18 thoughts on “When a Therapist Breaks Your Trust

  • July 13, 2015 at 4:57 pm

    This is really an important point you make. I often find nothing but advice to take up therapy but nothing on what to do when things go badly wrong. I had therapy with a really well respected and well known counseling psychologist who after 3 and a half years gave me 2 sessions notice on him finishing up. He compounded that betrayal of trust by refusing to acknowledge there was any problem with what he had done, as if it was a normal thing to finish abruptly with a client of nearly 4 years. I went with another therapist for a while after as I was in bits, who validated my feelings , but I still made no significant progress with her as I just couldn’t move forward. I just couldn’t see how to trust a therapist again when I had seen clearly how little respect the first man actually had for his clients. It has had a massive effect on me. I don’t really know where to go for more help. And the counselling psychologist in question has gone on to more promotions and is one of the leading people in his field in my town. It really makes you wonder? I’m just very cynical after it, where I had previously recommended therapy to any friend who was thinking about it, now I’m not so sure. I was in a very vulnerable position and he made no provision for my continued care, no referral, no discussion of my history with anyone. Nothing. I didn’t make a complaint because, though the next therapist supported me in doing so, I just couldn’t. The whole thing was too upsetting, another part of my life that turned to shit. I just wanted to forget therapy ever happened but there is some piece of hope just evaporated and I’m not really sure where to go now. so, yes. Trust is a very precious, earned thing. When its been broken again by the person you told the most intimate things to, well there is nowhere really to go. Sorry to be so negative but I think therapy not really possible again after a significant breach of trust, no matter how much you want to get well. The capacity to trust like that again, just isn’t in me. I feel unless you are pretty high functioning already, a massive breach of trust can really knock someone. Thanks for talking about this topic. there is very little out there about it.

    Reply
    • August 18, 2016 at 1:55 am

      I must agree, betrayal by a therapist has been a soul shattering experience. Sadly, even with complaints it is not taken seriously, viewed as a bad match of personalities. In reality it is an emotional rape.

      Reply
  • July 13, 2015 at 7:01 pm

    Unfortunately I know exactly what you were/are feeling. I too was betrayed by a so-called helping professional. I’m not willing to go into any detail but by pursuing legal action I empowered myself and went a long way toward healing.

    Reply
    • July 14, 2015 at 9:19 am

      Hi Tillie,

      I am happy to read that you have empowered yourself and have started to heal.

      All the best,

      Nicole

      Reply
  • July 15, 2015 at 11:55 am

    Thank you for this article which has come just at the right moment for me.. I have been really badly let down in Mental Health services with counselling & support (including when in hospital and very unwell) and was thinking I can’t face the risk of being hurt in that way any more. Then by fate/coincidence your article showed up in my in-box today amongst some other topics – I just had to read! You have helped me make a few decisions which I was struggling with and you have given me some hope. Thank you for sharing your experiences and the positive outcome.

    Reply
    • July 15, 2015 at 12:14 pm

      Hello Tamerisk,

      I am so happy that my article helped you. There is always hope, even when it seems like there isn’t.

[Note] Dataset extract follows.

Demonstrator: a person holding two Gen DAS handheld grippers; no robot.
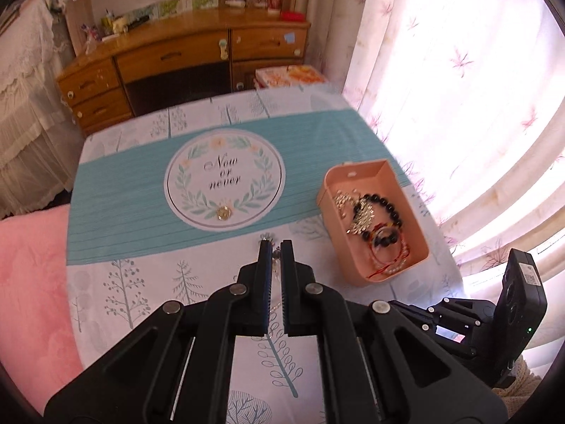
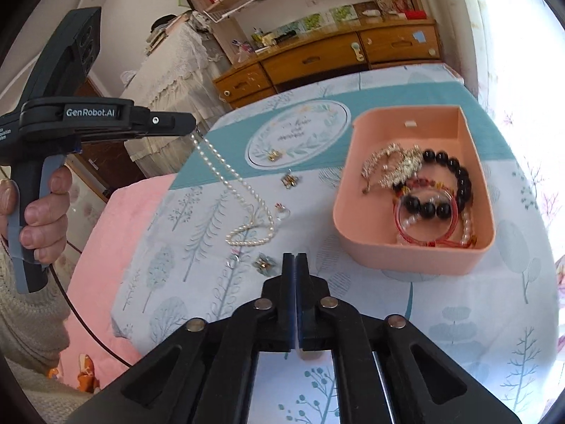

      All the best to you,

      Nicole

      Reply
  • July 15, 2015 at 1:47 pm

    FIRSTLY: A psychotherapist typically has many patients and can not always keep the do’s and don’ts of each specific patient in mind. Just as the therapist has a responsibility to respect patient/client requests, the patient likewise has the responsibility to fully discuss the error with the therapist. When a patient describes poor communication in the course of an interview, therapists frequently urge patients to discuss the issue with the other person so as to resolve the issue. This advice is equally good for the problem you had with your therapist, whatever it was. Incidentally, I found your statement of the case or statement of the complaint to be unnecessarily obtuse and almost mysterious. The year 2015 is a time when there is almost nothing not open to discussion. I think you are teasing your readers.

    SECONDLY: You get only a sense of false empowerment, as you did, if you terminate with the therapist but do not work out the issue with him/her. After first resolving the issue with your therapist in sessions, you might then decide to change therapists (or not to.)

    THIRDLY: I have been both a psychotherapist and psychotherapy patient over the years. I’m now happily retired from both at age 70. There are no areas of my life that I wouldn’t want a therapist to start to discuss with me. In retrospect, over the years, I have probably discussed issues that made my therapists uncomfortable. As a therapist when I discussed my own homosexuality. Before I retired I had access to “behind the scenes” (break rooms, staff cafeterias, treatment conferences, coffee breaks in a staff member’s office) areas in clinics and hospitals where therapy and other treatment was done (break rooms and I have heard MD’s, Ph.D.’s, MSW’s, etc, make comments like, “I hope that he/she doesn’t get into his/her (whatever)” But patients do get into these areas and the therapist(s) dutifully listen and attempt to be helpful. I wonder how many patients have started by asking their therapist if the therapist can work with them because of their thoughts and behaviors that the therapist might find unpleasant?
    The areas that therapists don’t want to get into are those areas they find anxiety raising, unpleasant, disagreeable, icky, yucky, criminal, disgraceful, or downright sinful. The most common source of this was sex, sexual conduct and practices, especially what they perceived as “deviant” (in spite of DSM-V), sadomasochistic acts, and the rather mundane acts of self-mutilation such as self-cigarette burning and fine delicate self scratching.
    Therapy is a two way street and you, the patient, have to take an active part in it.

    Reply
    • July 15, 2015 at 1:58 pm

      Hello,

      I thank you for your open and honest input. The specifics of my own issue were not disclosed as it would without a doubt be a trigger for many of my readers. Thank you again for reading, commenting and sharing your own thoughts and experiences.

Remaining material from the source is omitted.